# Pressure Assist Toilets



## MCarreira (Apr 9, 2013)

I have been installing pressure assist toilets on most of my commercial jobs lately due to specs. I have no real opposition to them but I have had a re-occurring issue. When I attach the tank, it usually ends up wobbling. They're usually American Standard cadets. Does anyone know of any tricks (short of over-tightening) to keep them solid?


----------



## love2surf927 (Dec 22, 2011)

Plastic toilet shims or tile spacing shims.


----------



## SlowDrains (Mar 25, 2013)

Yeah I've had the problem with other styles of a-s i use rubber washers stole the idea from gerber toilets that I prefer


----------



## Best Darn Sewer (Dec 23, 2012)

Yeah, i have had the same issue before. Tank to bowl bolt gaskets work great too. One in front and back.


----------



## thumper (Aug 19, 2011)

*PA toilets*

I prefer using Kohler pressure assist toilets because they still use 3 bolts to secure the tank to the bowl. I find that the American standard handles break too easily under commercial use. But no matter how tight you make it, you won't be able to get the tank to seat on the bowl. The close couple gasket is too thick.
You know how much you need to tighten the bolts? About 1 turn before you crack the tank..lol


----------



## SSP (Dec 14, 2013)

thumper said:


> I prefer using Kohler pressure assist toilets because they still use 3 bolts to secure the tank to the bowl. I find that the American standard handles break too easily under commercial use. But no matter how tight you make it, you won't be able to get the tank to seat on the bowl. The close couple gasket is too thick. You know how much you need to tighten the bolts? About 1 turn before you crack the tank..lol


 One of my biggest pet peeves is a 3 bolt toilet, maybe the Worst invention ever IMHO. My favorite toilets to install are TOTO 1.6gpm, pre fasten bolts to tank, put gasket on nice n even, tighten your nuts with a deep socket on a small ratchet with a rubber handle and keeping tension equal between two nuts is wayyy easier and faster than with three bolts. We always use nylon t-bolts because they never rust, and they will break before the porcelain so you can't over tighten and if you do grab another nut not bowl lol, they also NEVER rotate nut+bolt like brass ones do that were trimmed poorly.


----------



## plbgbiz (Aug 27, 2010)

SSP said:


> One of my biggest pet peeves is a 3 bolt toilet, maybe the Worst invention ever IMHO. My favorite toilets to install are TOTO 1.6gpm, pre fasten bolts to tank, put gasket on nice n even, tighten your nuts with a deep socket on a small ratchet with a rubber handle and keeping tension equal between two nuts is wayyy easier and faster than with three bolts. We always use nylon t-bolts because they never rust, and they will break before the porcelain so you can't over tighten and if you do grab another nut not bowl lol, they also NEVER rotate nut+bolt like brass ones do that were trimmed poorly.

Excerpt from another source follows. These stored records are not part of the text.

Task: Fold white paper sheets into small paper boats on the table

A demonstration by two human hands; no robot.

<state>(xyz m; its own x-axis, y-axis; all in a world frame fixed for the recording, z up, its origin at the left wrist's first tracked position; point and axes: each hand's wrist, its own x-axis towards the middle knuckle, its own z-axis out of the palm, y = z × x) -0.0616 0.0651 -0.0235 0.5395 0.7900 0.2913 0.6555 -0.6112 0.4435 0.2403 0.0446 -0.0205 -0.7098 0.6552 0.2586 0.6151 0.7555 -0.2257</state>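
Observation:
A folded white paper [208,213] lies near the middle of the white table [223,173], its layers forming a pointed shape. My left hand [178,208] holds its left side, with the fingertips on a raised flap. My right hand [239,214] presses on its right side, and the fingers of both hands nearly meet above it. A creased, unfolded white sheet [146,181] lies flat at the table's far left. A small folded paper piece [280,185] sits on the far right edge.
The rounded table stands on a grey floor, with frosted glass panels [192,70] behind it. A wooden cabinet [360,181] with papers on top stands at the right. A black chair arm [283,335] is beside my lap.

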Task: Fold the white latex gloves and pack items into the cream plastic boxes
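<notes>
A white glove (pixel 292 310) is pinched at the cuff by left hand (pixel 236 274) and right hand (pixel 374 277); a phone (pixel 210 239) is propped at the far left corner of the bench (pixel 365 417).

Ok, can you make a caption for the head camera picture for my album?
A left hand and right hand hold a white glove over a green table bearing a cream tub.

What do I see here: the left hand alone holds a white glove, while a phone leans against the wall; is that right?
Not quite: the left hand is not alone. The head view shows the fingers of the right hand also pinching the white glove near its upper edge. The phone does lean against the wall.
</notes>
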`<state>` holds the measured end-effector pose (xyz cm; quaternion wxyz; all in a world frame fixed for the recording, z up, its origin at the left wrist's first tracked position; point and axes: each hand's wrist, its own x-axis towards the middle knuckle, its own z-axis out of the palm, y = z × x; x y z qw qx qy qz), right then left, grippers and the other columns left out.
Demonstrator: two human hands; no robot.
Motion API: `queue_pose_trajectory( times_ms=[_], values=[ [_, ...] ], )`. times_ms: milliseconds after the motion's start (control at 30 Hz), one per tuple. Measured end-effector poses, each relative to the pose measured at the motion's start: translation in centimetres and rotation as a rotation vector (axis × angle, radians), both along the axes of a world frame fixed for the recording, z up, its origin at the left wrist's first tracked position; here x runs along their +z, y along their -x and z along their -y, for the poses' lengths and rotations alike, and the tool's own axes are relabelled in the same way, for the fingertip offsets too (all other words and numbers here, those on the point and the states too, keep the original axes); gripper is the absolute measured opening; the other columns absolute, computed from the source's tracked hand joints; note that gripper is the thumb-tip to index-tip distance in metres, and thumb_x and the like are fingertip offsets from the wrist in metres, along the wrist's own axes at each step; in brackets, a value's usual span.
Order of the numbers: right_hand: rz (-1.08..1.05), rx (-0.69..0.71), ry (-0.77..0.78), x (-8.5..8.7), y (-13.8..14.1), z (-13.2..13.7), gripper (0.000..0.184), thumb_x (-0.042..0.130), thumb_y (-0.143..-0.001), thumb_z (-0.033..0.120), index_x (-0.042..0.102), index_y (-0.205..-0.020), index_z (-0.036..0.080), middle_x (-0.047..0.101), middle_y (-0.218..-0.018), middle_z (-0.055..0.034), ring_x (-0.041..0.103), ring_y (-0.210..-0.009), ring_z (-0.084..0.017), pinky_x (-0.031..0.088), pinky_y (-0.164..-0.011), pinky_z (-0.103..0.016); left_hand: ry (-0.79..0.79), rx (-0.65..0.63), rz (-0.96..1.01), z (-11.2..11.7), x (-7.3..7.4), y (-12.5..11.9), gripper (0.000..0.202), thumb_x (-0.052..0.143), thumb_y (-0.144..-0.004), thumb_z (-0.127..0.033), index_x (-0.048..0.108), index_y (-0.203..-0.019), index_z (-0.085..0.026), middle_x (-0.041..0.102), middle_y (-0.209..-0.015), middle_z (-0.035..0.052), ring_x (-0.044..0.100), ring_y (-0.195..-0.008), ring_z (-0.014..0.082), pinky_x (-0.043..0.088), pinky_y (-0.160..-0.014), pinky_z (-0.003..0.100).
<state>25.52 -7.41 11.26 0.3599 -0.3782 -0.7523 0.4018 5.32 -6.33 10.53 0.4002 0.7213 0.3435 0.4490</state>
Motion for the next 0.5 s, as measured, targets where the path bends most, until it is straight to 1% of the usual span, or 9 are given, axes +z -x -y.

Faster + Easier = Better :no:


----------



## MTDUNN (Oct 9, 2011)

SSP said:


> One of my biggest pet peeves is a 3 bolt toilet, maybe the Worst invention ever IMHO. My favorite toilets to install are TOTO 1.6gpm, pre fasten bolts to tank, put gasket on nice n even, tighten your nuts with a deep socket on a small ratchet with a rubber handle and keeping tension equal between two nuts is wayyy easier and faster than with three bolts. We always use nylon t-bolts because they never rust, and they will break before the porcelain so you can't over tighten and if you do grab another nut not bowl lol, they also NEVER rotate nut+bolt like brass ones do that were trimmed poorly.


It's about 30 seconds faster. Maybe 5 if your needing to use a rubber handle. 

How many tanks have you cracked?


----------



## SSP (Dec 14, 2013)

I've never cracked a bowl overtightening t-bolts, but i have seen it done, a factor of chance i can't control. Its really a matter of preferance! I like using nylon tbolts with ABS flanges and brass tbolts on brass flanges. But when i send an underexperienced apprentice to do a fixture its an additional safety for the company knowing junior won't crack bowl when undupervised... I've seen knuckleheads scrape toilets too many times trying to saw a rusty tbolt off that just spins when you try loosening it off, Sioux Chief makes a solid strong tbolt that never does that, Nylon tbolts are an honest solution to problematic ****ty ass chinese made "brass coated" tbolts. 

Quick n easy better? No , of course not sir

Is developing a faster more efficient way to deal with a potentially dangerous situation to compensate variables out of our hands really so bad though?

is having a worry free non-stressful system in place even a debateable subject?

Just my 2cents cuz it works better for us as a risk management tool


----------



## jmc12185 (Aug 27, 2013)

Not that anyone would know, but our code says brass bolts only.

Sent from my iPhone using PlumbingZone


----------



## PLUMB TIME (Feb 2, 2009)

jmc12185 said:


> Not that anyone would know, but our code says brass bolts only.
> 
> Sent from my iPhone using PlumbingZone


And if it's on the internet it must be true :jester:


----------



## SSP (Dec 14, 2013)

If its code its code! So strange as a Canadian seeing all the u.s.a guys debating state code differences all the time


----------



## jmc12185 (Aug 27, 2013)

PLUMB TIME said:


> And if it's on the internet it must be true :jester:


 on the internet??? It's in the code book. And I think you misunderstood what I said. I meant not that any inspector would know because once the bowls in you really can't tell. I'm sorry, that probably came out wrong lol.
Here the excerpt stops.